Glass crunched under his boot, shattering the early morning stillness. Aeric paused and waited for some type of reaction from inside the gas station. He waited for several seconds before finally continuing on. It was nerve-wracking to be outside the walls of San Angelo again. He’d done it often enough on the Gathering Squad as a young man, but hadn’t been on any type of clearing operation since Veronica’s father died and he became the mayor in his place. And he’d never cleared anyplace by himself before. Even immediately after the war, he always had Tyler right by his side or providing backup from a few feet away.

His mind wandered again to his earlier thought that nobody else mattered. He still remembered those innocent days of his youth when he thought that human beings cared for each other. He’d even engaged in a debate that freshman semester at UT that mankind ultimately wanted the get along and become a community. One of his arguments had been that if mankind was so evil, as they were portrayed in movies and literature, then the first societies would have never been formed. He used to think that mankind ultimately was good and wanted to be together in some type of society.

He still felt that way, to an extent, but he’d been wrong in his argument about the good intentions of humanity. People wanted to be together when there was enough food to go around.

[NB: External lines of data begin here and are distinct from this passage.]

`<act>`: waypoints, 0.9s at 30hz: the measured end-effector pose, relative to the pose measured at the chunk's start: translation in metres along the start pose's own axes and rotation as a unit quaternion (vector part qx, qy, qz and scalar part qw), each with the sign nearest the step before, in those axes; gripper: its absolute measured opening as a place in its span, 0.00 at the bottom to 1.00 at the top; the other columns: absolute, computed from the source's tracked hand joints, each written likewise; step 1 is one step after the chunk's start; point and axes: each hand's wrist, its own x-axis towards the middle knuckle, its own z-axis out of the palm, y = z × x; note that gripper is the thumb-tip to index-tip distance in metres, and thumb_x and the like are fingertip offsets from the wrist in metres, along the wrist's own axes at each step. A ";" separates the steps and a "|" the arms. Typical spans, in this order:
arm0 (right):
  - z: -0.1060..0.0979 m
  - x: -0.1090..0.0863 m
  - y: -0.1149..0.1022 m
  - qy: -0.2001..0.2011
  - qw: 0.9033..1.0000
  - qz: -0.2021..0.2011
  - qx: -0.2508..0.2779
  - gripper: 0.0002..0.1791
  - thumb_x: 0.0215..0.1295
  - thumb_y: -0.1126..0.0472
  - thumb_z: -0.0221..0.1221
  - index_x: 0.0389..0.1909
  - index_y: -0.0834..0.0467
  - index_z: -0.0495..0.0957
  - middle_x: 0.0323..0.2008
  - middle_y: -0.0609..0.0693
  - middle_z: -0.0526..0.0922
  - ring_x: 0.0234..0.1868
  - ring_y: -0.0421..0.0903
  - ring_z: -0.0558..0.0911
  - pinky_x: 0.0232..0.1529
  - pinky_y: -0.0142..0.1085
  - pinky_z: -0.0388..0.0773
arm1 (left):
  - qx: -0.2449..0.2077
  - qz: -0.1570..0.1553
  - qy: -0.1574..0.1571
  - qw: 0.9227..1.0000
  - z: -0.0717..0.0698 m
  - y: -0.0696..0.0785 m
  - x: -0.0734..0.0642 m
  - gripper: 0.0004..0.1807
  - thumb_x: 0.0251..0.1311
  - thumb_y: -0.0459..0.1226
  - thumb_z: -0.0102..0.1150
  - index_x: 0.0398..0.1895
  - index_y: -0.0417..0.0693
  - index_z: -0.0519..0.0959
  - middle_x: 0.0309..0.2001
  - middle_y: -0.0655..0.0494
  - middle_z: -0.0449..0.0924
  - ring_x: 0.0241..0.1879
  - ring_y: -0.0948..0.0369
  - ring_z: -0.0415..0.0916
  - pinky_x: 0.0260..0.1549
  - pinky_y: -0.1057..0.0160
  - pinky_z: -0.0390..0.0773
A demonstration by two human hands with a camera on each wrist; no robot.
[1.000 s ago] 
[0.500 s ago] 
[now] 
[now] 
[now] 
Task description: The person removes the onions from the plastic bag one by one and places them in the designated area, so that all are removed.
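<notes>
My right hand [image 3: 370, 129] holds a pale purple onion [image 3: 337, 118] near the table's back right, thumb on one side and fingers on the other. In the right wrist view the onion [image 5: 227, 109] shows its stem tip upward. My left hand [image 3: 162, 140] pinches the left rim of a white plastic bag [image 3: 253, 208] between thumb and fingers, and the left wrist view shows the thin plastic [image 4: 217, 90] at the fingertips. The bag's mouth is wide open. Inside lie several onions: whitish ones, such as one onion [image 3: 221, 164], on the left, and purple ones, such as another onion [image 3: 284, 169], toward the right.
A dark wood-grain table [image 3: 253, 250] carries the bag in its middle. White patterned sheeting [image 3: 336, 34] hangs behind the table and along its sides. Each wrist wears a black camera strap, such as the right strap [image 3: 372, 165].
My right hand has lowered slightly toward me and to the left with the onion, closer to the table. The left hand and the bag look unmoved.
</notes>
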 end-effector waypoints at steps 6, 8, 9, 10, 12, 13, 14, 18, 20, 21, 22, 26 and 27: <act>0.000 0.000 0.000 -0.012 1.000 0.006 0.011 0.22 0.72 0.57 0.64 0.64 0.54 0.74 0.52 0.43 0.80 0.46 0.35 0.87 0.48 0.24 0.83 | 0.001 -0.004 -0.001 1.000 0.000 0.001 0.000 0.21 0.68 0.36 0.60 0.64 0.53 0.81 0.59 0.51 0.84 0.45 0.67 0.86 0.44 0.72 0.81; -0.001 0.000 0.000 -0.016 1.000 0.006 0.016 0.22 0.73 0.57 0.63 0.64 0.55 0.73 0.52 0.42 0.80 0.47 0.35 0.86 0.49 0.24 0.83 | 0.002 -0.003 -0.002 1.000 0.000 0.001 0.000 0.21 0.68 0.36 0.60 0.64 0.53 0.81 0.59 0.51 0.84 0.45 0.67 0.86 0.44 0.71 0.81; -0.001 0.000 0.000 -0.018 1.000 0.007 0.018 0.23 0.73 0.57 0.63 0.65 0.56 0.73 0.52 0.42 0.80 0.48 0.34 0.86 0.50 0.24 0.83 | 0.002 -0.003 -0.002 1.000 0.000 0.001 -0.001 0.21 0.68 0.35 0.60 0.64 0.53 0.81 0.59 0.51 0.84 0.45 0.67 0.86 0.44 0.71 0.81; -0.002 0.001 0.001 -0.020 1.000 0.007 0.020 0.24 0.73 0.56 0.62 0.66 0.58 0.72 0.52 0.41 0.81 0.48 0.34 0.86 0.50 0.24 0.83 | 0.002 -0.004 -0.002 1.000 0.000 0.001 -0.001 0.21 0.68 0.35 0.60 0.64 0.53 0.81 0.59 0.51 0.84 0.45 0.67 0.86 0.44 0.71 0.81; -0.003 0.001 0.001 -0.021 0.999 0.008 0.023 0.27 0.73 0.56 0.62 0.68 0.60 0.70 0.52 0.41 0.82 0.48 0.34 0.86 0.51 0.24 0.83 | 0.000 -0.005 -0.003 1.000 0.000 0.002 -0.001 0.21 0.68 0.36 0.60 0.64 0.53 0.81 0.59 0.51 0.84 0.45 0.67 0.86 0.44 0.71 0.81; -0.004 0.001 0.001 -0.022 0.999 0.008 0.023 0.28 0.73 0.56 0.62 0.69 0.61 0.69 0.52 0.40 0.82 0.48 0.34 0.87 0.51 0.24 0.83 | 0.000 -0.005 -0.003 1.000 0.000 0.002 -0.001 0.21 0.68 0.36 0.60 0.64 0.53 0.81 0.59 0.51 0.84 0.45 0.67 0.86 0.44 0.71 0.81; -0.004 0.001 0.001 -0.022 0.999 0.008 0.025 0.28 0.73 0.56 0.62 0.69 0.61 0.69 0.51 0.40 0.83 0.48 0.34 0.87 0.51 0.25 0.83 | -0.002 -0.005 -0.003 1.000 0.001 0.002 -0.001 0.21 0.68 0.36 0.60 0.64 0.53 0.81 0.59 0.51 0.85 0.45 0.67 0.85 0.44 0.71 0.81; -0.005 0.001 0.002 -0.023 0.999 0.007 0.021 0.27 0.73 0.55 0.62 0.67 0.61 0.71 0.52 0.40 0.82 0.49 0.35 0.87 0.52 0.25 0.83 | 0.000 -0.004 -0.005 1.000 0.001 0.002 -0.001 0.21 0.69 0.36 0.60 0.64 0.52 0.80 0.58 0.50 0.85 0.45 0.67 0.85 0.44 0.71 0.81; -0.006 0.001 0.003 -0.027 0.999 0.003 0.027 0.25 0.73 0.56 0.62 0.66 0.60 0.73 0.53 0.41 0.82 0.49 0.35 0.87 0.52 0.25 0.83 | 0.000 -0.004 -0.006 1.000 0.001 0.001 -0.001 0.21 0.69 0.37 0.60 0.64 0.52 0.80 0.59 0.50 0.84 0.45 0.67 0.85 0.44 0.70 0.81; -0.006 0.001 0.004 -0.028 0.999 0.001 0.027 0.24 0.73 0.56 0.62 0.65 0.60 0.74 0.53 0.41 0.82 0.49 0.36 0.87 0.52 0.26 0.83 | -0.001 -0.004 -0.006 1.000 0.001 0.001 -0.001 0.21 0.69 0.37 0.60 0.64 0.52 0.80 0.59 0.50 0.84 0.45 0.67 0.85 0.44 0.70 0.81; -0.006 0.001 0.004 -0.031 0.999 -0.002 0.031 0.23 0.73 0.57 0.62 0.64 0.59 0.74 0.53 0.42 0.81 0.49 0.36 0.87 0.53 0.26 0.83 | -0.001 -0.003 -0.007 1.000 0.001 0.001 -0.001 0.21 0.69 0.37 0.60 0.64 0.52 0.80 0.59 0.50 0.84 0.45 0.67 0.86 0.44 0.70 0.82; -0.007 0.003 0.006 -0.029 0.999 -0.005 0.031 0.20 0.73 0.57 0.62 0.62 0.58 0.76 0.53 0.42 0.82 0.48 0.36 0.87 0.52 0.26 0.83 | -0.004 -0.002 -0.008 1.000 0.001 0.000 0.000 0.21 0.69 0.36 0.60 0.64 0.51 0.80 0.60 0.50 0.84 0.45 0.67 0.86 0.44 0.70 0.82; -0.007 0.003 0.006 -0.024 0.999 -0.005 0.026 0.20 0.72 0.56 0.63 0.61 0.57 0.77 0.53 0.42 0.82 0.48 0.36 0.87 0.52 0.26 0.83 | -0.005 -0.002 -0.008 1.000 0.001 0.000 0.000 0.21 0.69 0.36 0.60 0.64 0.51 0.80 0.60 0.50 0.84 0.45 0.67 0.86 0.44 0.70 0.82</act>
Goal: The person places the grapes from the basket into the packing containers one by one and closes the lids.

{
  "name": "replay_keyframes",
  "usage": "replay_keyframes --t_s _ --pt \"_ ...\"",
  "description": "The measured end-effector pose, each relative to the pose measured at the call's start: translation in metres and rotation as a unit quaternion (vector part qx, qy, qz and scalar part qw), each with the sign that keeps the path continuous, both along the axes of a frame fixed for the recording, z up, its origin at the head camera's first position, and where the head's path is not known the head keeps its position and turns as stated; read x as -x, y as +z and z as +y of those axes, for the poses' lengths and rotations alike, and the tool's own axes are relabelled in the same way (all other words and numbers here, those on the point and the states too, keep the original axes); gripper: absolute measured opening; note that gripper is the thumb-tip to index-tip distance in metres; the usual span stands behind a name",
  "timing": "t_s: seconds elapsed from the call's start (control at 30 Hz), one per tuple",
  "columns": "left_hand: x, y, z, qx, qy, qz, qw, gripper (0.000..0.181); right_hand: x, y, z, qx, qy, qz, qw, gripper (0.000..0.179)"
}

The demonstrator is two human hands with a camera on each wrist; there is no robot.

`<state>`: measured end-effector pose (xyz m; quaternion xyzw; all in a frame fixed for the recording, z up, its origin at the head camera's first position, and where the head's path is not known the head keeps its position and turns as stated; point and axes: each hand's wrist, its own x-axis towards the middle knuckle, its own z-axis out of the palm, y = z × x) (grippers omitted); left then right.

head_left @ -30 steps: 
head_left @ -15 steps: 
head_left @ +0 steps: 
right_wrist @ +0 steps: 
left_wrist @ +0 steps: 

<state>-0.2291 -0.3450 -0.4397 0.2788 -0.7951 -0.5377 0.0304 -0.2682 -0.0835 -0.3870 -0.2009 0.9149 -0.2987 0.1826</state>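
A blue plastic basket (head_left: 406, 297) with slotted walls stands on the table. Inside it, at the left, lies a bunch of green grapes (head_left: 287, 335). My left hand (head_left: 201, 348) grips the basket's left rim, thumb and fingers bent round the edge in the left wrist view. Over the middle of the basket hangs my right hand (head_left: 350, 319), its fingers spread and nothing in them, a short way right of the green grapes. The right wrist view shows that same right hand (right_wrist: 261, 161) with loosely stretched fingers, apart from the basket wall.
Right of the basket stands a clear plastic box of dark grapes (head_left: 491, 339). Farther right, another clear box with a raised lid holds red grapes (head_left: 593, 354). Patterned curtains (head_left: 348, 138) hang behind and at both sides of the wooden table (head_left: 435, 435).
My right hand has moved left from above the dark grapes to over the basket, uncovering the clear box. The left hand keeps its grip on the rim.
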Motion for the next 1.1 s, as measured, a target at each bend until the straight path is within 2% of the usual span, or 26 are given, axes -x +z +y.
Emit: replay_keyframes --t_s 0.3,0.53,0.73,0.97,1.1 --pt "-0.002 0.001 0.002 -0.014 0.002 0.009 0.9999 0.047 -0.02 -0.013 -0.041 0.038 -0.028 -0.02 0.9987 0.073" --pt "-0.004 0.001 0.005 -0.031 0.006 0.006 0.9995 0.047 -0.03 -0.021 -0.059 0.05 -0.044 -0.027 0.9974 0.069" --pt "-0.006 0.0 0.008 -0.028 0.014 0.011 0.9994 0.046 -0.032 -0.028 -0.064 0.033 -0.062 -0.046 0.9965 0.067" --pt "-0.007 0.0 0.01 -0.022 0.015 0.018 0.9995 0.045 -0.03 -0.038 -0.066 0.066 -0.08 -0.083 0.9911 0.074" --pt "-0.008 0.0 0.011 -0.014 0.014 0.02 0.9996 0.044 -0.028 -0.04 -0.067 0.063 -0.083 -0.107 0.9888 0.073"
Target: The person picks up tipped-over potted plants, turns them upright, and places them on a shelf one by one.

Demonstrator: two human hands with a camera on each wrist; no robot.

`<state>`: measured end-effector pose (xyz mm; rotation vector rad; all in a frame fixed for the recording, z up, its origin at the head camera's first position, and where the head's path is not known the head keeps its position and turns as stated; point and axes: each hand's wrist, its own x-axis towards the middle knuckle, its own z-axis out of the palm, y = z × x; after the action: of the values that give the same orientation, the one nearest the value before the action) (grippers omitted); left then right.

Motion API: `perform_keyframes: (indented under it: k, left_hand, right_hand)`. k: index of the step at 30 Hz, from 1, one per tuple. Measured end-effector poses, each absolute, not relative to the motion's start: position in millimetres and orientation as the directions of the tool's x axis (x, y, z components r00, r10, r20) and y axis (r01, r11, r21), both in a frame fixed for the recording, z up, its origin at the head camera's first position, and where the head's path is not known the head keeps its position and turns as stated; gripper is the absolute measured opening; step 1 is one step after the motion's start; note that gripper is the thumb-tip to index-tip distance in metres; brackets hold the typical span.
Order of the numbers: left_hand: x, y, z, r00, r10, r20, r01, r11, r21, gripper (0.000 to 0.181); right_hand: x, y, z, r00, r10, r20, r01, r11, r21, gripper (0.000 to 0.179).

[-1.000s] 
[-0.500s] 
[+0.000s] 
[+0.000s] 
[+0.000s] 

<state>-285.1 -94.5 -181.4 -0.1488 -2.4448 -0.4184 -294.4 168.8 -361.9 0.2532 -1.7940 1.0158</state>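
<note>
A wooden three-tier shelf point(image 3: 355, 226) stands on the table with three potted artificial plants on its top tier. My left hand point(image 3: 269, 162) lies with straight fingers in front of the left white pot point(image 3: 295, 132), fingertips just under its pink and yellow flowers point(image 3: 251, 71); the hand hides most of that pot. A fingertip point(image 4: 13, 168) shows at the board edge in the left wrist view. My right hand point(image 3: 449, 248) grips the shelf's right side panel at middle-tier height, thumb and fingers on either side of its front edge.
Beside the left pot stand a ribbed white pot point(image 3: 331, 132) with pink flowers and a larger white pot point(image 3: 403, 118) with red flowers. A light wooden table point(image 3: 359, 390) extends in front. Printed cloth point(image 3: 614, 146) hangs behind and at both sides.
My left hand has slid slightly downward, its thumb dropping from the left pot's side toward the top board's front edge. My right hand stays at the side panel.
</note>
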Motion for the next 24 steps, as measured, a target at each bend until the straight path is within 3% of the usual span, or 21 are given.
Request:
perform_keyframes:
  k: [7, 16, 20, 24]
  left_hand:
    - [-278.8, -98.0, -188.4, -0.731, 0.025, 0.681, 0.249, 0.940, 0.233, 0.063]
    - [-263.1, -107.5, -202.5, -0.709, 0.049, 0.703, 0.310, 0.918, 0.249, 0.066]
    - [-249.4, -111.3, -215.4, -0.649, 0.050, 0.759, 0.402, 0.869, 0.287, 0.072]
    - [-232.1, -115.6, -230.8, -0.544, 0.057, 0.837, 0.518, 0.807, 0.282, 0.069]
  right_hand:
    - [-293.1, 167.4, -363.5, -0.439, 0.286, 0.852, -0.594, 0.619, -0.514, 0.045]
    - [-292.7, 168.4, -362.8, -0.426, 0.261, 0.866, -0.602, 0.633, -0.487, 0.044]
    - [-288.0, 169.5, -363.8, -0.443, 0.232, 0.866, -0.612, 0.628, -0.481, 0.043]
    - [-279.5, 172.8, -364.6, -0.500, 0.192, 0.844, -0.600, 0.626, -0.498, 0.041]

When there wasn’t, they were violent, petty and mean. The ancients knew how to farm, how to hunt and how to preserve food from going bad, the people that survived here in Texas did not know how to do any of that at first—and people died by the thousands.

Aeric reached the door without incident. There hadn’t been any traps in the parking lot; now he had to contend with the door itself. An easy trick would have been to tie fishing line to the door handle and the other end to a grenade pin, then when he pulled the door open, the pin would come out, the spoon would fly and
boom
, no more Aeric Traxx.

Then the logical part of his mind took over. The average American, even the average Texan, didn’t have grenades lying around. It was unlikely that they had anything like that. They could have set up some type of ram to come down from the ceiling into the doorway like in that movie with the alien headhunter in South America.

Something like that would be fairly easy to set up and far more likely to happen than a grenade. Even so, he pulled gently on the door to see if it was locked. It wasn’t. He pulled hard on the door and swung down to the side, crouching beside the brick exterior. If there was some kind of booby-trap the brick should keep him safe, he reasoned.